Work request:
With the pictures left out, write out exactly the lines of the listing below that run from the line with "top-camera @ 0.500" through the line with "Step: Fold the".
[Data provided Boundary: Start]
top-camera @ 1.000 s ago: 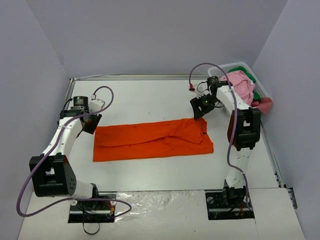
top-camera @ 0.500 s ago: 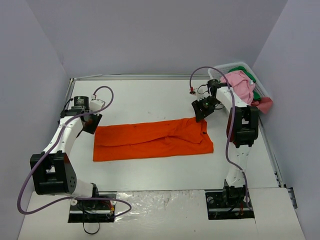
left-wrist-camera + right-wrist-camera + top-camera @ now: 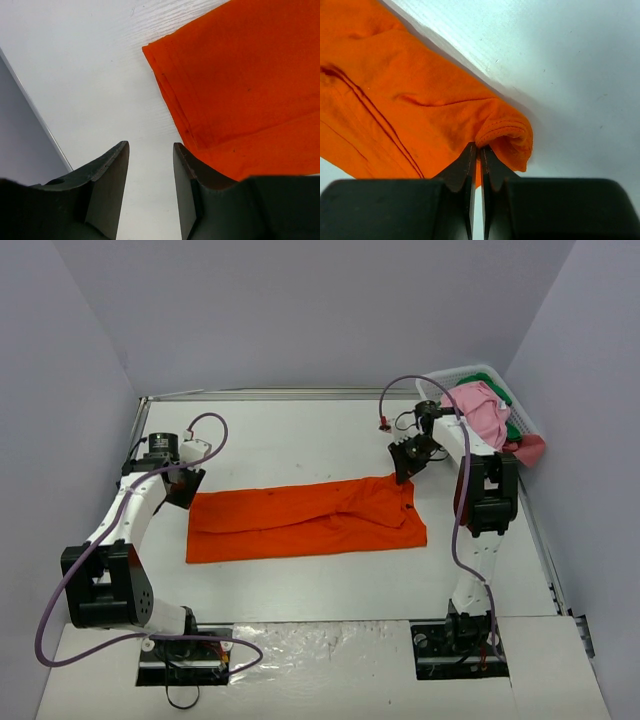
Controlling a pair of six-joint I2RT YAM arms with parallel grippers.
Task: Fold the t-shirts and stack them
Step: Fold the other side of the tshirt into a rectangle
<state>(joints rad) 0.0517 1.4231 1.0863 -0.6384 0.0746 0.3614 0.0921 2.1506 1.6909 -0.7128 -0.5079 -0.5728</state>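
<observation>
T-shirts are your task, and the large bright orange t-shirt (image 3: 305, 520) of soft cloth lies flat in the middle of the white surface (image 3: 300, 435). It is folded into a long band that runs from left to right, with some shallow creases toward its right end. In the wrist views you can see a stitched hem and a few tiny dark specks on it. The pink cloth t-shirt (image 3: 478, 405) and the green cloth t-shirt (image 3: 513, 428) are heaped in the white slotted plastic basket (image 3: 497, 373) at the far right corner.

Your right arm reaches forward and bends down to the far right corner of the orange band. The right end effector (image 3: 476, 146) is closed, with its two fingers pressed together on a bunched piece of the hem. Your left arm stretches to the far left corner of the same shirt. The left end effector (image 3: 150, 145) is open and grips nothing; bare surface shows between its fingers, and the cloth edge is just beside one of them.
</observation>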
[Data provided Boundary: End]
Response:
top-camera @ 0.500 s ago: 
left-wrist-camera + right-wrist-camera + top-camera @ now: 
Controlling a pair of six-joint I2RT YAM arms with parallel grippers.
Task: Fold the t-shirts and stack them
Step: Fold the other side of the tshirt into a rectangle

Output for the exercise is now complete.